They were extremely close; even though they were only married for 12 years they continued to live together for decades, right up until the early 1990s. So there were endless discussions and strong intellectual and emotional bonds that made it a wonderfully vibrant home to be raised in. And because I grew up in the 1960s and 1970s it was also a very active time politically, so our house was full of interesting people all the time, which was great fun for a kid.
Ultimately, the thing I appreciate about both my parents is their tremendous love of ideas – their lifelong commitment to great ideas that at their root form the possibility for political transformation – and their desire to act on them.
Could you say something about what Murray was like as a person?
While it’s hard to believe when reading some of his polemics, Murray was immensely warm and caring to the people around him.
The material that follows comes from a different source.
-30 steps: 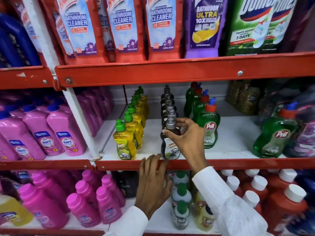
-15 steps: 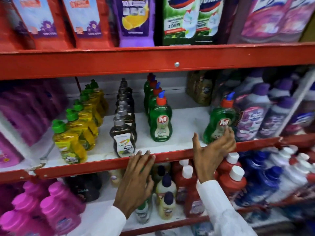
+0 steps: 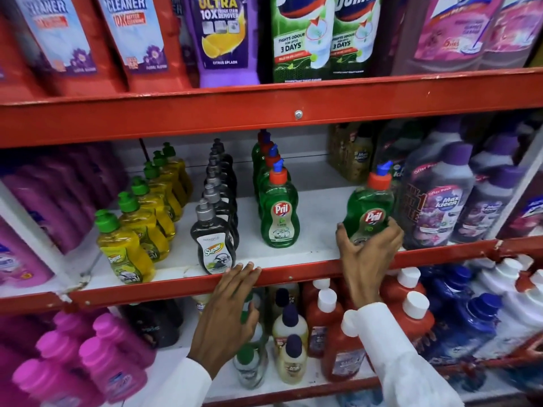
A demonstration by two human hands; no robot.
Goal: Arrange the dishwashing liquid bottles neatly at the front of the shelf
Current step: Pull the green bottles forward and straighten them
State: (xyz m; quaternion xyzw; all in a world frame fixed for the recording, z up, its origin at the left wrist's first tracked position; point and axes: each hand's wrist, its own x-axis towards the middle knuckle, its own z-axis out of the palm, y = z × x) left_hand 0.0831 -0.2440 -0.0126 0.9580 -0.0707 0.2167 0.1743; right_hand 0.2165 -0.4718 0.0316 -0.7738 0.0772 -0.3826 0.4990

He took a supportive interest in his students at the Institute for Social Ecology and he was a very social creature; he loved good company.
In many of his writings, especially in his earlier wotrk, like the essays in Post-Scarcity Anarchism, and of course The Ecology of Freedom, but also in later pieces like Social Anarchism or Lifestyle Anarchism, you can feel the intensity of his utopian vision, his belief that human beings deserve to live in societies that maximize creativity and freedom. As a person he was deeply moved by human suffering and very empathetic, even sentimental at times. At the same time, he was profoundly committed to rational thought and felt strongly that human beings had an obligation to create a rational society.
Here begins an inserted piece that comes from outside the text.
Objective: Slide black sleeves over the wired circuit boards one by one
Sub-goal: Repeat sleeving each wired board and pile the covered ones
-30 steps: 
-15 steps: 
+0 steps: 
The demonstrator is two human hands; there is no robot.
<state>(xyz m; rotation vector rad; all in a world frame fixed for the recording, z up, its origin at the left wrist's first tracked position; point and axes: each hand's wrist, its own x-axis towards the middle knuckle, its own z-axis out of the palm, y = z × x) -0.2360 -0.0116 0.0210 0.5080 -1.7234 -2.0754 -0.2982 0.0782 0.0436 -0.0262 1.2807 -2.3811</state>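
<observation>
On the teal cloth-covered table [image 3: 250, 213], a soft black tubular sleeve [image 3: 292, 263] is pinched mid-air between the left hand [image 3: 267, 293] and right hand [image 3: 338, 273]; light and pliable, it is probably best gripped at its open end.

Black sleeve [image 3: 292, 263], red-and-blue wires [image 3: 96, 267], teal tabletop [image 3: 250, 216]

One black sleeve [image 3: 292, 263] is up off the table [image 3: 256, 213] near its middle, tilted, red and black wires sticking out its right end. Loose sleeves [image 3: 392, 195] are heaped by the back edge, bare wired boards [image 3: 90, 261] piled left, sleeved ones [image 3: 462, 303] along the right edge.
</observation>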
As with all thinkers that produce work that spans over decades, your father’s thinking modified with the passing of time. How do you explain this?
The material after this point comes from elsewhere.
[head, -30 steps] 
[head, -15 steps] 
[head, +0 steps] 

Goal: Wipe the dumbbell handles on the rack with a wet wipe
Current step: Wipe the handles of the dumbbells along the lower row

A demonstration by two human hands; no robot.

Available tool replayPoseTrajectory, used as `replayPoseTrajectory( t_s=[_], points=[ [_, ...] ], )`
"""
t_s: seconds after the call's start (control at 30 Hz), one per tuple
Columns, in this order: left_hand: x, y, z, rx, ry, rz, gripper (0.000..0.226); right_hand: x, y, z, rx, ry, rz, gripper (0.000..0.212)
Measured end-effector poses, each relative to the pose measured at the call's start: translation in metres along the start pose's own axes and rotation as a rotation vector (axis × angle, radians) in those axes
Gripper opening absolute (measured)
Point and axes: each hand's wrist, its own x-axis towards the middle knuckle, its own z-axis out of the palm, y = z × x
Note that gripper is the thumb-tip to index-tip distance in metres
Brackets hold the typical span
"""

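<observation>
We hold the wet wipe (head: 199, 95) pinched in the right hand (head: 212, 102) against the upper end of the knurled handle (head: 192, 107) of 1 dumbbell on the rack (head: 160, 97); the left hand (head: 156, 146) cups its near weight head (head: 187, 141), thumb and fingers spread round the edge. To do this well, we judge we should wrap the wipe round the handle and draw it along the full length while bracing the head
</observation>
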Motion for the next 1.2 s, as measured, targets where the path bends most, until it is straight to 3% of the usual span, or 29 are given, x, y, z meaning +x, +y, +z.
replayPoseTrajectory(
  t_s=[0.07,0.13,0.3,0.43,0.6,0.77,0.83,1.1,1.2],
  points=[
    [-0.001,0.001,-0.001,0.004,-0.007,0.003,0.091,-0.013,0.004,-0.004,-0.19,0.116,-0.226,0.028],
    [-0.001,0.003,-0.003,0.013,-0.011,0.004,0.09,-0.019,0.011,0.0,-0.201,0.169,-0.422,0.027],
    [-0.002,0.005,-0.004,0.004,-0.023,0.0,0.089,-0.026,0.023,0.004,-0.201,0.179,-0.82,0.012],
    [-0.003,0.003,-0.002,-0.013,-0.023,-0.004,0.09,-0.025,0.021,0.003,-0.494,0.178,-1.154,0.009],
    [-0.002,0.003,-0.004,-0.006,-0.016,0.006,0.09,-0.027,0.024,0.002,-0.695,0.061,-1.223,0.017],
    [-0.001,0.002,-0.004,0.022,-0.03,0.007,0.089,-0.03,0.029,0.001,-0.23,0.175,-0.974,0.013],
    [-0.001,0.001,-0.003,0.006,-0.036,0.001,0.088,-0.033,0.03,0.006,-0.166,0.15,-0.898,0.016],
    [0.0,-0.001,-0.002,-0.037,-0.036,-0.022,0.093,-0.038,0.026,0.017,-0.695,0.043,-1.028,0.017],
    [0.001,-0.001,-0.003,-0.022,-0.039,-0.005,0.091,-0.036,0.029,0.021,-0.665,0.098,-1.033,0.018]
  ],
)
Murray was constantly studying, evaluating, and reassessing. He allowed his theories to evolve organically and dialectically and didn’t hold on to set theoretical doctrines, be they Marxist or anarchist. On the other hand, Murray wasn’t immune from making mistakes. So, for example, while I agreed with his critique of “lifestyle” anarchism (in his book Social Anarchism or Lifestyle Anarchism: An Unbridgeable Chasm published in 1995), I think there were stylistic errors that made his tone more polarizing than it needed to be and that may have made it harder for some undecided anarchists to adopt his point of view.
But I think that now, twenty years later, his critique has stood the test of time not only with respect to “lifestyle” anarchism but anarchism per se and that Communalism can be seen, in a sense, as a logical progression that addresses organizational lacunae in anarchism. I hope that anarchists who read this new collection of essays will see Communalism as a natural outgrowth of anarchism and view Murray’s critique of the failures of anarchism in the context of his search for a potent instrument for revolutionary change.
Why do you think Murray adopted what some people viewed as a harsh tone in his book ‘Social Anarchism or Lifestyle Anarchism’?
Murray had spent a lifetime explaining why the irrationalities of capitalism could only be countered by an organized social movement and here was a vocal group of anarchists dismissing that goal in favor of an individualist, anti-technology, primitivist politics, which Murray found as irrational as capitalism itself.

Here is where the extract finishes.